Fluids should be administered IV in sufficient volume to replace losses

from the GI tract due to mucosal damage produced by paraquat, emesis, and

the cathartic. To prevent renal failure, urine output should be measured and

maintained at least at normal flow rates. Some advocate forced diuresis,

although this does NOT increase the renal clearance of paraquat

significantly.

Supplemental oxygen is administered when arterial oxygen tension falls

below 50mm Hg and/or the patients has symptoms of (severe) respiratory

distress.

I hope this answers everyones questions. Dr. Bledsoe, feel free to add

anything you would like.

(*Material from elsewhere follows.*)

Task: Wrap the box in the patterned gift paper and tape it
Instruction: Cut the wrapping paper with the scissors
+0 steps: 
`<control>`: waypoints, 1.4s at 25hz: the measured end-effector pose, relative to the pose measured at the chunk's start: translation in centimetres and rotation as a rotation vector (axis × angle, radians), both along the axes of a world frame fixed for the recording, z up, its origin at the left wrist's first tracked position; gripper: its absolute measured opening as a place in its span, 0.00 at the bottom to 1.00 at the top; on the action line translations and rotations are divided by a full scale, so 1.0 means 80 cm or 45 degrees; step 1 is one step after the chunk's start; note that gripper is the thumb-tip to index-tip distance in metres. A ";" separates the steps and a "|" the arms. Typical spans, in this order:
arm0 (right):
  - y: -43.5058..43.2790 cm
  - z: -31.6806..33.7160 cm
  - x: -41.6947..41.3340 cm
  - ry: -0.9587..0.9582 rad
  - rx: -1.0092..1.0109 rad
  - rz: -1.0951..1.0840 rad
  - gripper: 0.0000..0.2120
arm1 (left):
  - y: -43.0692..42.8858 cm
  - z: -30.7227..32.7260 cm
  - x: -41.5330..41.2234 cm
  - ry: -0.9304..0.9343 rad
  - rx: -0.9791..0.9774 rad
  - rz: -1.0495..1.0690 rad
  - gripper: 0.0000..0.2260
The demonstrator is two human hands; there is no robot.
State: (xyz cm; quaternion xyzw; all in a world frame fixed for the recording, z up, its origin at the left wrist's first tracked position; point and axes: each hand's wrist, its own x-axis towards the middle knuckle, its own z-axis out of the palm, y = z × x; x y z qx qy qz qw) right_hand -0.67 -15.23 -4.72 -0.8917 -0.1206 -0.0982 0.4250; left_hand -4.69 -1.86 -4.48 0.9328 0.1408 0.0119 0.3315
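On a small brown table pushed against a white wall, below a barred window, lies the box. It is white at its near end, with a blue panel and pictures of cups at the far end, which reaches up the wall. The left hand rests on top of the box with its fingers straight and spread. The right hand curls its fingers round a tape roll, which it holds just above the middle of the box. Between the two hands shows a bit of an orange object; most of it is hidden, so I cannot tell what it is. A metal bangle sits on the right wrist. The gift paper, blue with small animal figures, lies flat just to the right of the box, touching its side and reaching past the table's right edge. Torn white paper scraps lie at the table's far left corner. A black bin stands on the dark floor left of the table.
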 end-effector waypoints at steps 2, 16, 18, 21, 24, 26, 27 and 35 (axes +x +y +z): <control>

Everything in this post is taken from " Goldfrank's

Toxicologic Emergencies, 5th ed. pg: 1141-1148. I left out the stuff on

hemodialysis. If a patient presents with Paraquat poisoning, PLEASE

encourage the physician to read the book to see if s/he wishes to begin

hemodialysis and/or charcoal hemoperfusion, the later of which has been

shown to be possibly helpful.

Excuse the spelling errors, I didn't feel like spell checking this post.

My opinions are just that, my opinions. They are much like my advice,

free and worth exactly what you pay for them.